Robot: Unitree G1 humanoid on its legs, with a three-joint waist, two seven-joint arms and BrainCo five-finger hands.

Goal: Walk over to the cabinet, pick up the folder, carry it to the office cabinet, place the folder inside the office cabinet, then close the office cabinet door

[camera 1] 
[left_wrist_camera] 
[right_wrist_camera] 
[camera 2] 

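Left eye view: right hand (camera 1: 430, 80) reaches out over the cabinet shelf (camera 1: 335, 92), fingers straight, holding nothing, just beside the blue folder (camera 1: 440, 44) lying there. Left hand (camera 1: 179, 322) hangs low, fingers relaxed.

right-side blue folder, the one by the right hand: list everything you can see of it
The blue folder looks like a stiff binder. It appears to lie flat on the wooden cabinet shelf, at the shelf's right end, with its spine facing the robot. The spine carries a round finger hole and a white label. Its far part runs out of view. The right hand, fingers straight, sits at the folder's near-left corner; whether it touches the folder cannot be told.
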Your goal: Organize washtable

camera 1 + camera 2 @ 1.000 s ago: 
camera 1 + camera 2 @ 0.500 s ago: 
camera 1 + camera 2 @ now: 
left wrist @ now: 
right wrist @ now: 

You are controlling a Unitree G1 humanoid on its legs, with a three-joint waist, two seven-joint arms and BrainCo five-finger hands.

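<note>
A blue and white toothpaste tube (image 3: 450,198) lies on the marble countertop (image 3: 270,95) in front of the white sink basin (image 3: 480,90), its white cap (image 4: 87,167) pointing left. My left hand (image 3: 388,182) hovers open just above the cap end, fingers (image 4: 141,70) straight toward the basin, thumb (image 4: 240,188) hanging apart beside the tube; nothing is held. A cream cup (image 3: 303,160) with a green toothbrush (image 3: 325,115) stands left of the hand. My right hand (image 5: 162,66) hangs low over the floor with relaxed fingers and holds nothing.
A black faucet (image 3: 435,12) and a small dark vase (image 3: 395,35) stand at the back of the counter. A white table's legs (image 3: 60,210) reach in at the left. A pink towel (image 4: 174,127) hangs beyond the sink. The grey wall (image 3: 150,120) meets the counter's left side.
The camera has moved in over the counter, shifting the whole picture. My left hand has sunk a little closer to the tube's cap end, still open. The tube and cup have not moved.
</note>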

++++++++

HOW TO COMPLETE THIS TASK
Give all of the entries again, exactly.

COMPLETED EXERCISE
Robot: Unitree G1 humanoid on its legs, with a three-joint waist, two seven-joint arms and BrainCo five-finger hands.

Goal: Walk over to the cabinet, pick up the folder, carry it to the office cabinet, place the folder inside the office cabinet, then close the office cabinet door

[camera 1] 
[left_wrist_camera] 
[right_wrist_camera] 
[camera 2] 

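Left eye view: right hand (camera 1: 430, 80) reaches out over the cabinet shelf (camera 1: 335, 92), fingers straight, holding nothing, just beside the blue folder (camera 1: 440, 44) lying there. Left hand (camera 1: 179, 322) hangs low, fingers relaxed.

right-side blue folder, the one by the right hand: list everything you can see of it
The blue folder looks like a stiff binder. It appears to lie flat on the wooden cabinet shelf, at the shelf's right end, with its spine facing the robot. The spine carries a round finger hole and a white label. Its far part runs out of view. The right hand, fingers straight, sits at the folder's near-left corner; whether it touches the folder cannot be told.
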Your goal: Organize washtable

camera 1 + camera 2 @ 1.000 s ago: 
camera 1 + camera 2 @ 0.500 s ago: 
camera 1 + camera 2 @ now: 
left wrist @ now: 
right wrist @ now: 

You are controlling a Unitree G1 humanoid on its legs, with a three-joint waist, two seven-joint arms and BrainCo five-finger hands.

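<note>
A blue and white toothpaste tube (image 3: 450,198) lies on the marble countertop (image 3: 270,95) in front of the white sink basin (image 3: 480,90), its white cap (image 4: 87,167) pointing left. My left hand (image 3: 388,182) hovers open just above the cap end, fingers (image 4: 141,70) straight toward the basin, thumb (image 4: 240,188) hanging apart beside the tube; nothing is held. A cream cup (image 3: 303,160) with a green toothbrush (image 3: 325,115) stands left of the hand. My right hand (image 5: 162,66) hangs low over the floor with relaxed fingers and holds nothing.
A black faucet (image 3: 435,12) and a small dark vase (image 3: 395,35) stand at the back of the counter. A white table's legs (image 3: 60,210) reach in at the left. A pink towel (image 4: 174,127) hangs beyond the sink. The grey wall (image 3: 150,120) meets the counter's left side.
The camera has moved in over the counter, shifting the whole picture. My left hand has sunk a little closer to the tube's cap end, still open. The tube and cup have not moved.
</note>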

Here the answer is complete.